Sunday, January 07, 2007

Alienígenas e muito sangue no novo filme de Eduardo Sánchez


Em 1999, nascia um dos maiores fenômenos de bilheteria dos Estados Unidos. O filme se chamava a Bruxa de Blair, e retratava na forma de um documentário a jornada de três jovens em sua busca por uma lenda chamada "A Bruxa de Blair", nas florestas de Black Hills, nos Estados Unidos. O longa alcançou um sucesso estrendoso, porém o mesmo não ocorreu com a sua dupla de diretores, Eduardo Sánchez e Daniel Myrick, que logo logo sumiram do mapa e passaram a se envolver com pequenos projetos "direct to video" e para a TV. Mas eis que, sete anos depois, Sanchéz volta dar as caras com uma nova e interessante película em mãos. Seu nome: Altered.

Numa noite aparentemente comum, Wyatt (Adam Kaufman) e sua noiva Hope (Catherine Mangan) são surpreendidos pela visita de alguns amigos do rapaz. Eles são Duke (Brad William Henke), Otis (Michael C. Williams) e Cody (Paul McCarthy-Boyington), e logo Wyatt percebe o que está acontecendo: há quinze anos atrás, os quatro rapazes, juntamente com o irmão de Cody, foram abduzidos por alienígenas. Todos conseguiram escapar, porém este último acabou sendo morto. Duke, Otis e Cody resolveram então se vingar pela morte do rapaz e caçar um dos alienígenas, e por isso estavam ali na casa de Wyatt, com o monstro no porta-malas da van de Ducke. Sabendo que a qualquer momento os "reforços" do alienígena chegarão, todos precisam se trancar na garagem da casa de Wyatt até que o dia amanheça e eles possam levar o monstro até uma fazenda próxima.

Pois é. O mais do que clássico argumento "humanos encurralados em um local por seus algozes" cai como uma luva em Altered, apesar de o tal argumento não ser levado tão ao pé-da-letra.

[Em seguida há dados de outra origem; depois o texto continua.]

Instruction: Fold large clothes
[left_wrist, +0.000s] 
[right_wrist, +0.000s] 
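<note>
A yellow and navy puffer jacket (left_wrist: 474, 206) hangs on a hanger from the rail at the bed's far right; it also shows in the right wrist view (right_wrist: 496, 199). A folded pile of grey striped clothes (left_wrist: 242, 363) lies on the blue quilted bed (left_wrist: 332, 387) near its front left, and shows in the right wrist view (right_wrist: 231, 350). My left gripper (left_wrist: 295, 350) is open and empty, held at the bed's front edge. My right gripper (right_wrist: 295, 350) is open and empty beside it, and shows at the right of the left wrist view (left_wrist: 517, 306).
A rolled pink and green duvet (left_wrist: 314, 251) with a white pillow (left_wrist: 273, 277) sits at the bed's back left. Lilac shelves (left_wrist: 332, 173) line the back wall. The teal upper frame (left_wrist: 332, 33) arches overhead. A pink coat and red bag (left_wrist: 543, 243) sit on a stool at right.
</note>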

O clima de tensão aumenta a cada minuto, principalmente quando se descobre que o alienígena que os amigos aprisionam é muito mais perigoso do que parece. Aliás, o recurso de manter a aparência do monstro escondida por trás de um plástico preto e uma máscara de soldagem é muito bom, deixando sempre a curiosidade do expectador no ar.

A direção do longa é segura e inteligente. O roteiro, enxuto e sem grandes surpresas (mas com suas reviravoltas muito bem elaboradas). A fotografia segue a tendência de muitos filmes atuais, investindo em tons escuros como preto, cinza e azul e muitas sombras. O elenco, composto de figuras no geral desconhecidas, é extremamente competente. Mas no âmbito geral o destaque vai mesmo para a turma da maquiagem. Nada de CGI, somente muito sangue falso e ótimos efeitos especiais, tudo feito à moda antiga. Juntando tudo isso, algo que ficou martelando na minha cabeça foi a grande semelhança entre Altered e o maravilhoso Feast, sobre o qual resenhei há algum tempo.

E por falar em moda antiga, antes de ver o filme li que ele teria um certo "ar" de anos 80. E não é que é verdade? Aliás isso é algo que está sendo cada vez mais fácil de se ver nos filmes de horror atuais. Os fãs, é claro, só têm a comemorar.

Com Altered Sánchez reforça o que já havia provado em A Bruxa de Blair: é um cara muito talentoso. Por isso aproveitem enquanto os torrents ainda estão quentes ou esperem por um possível lançamento do DVD nacional (o que eu acho bastante provável) e prestigiem este filmaço.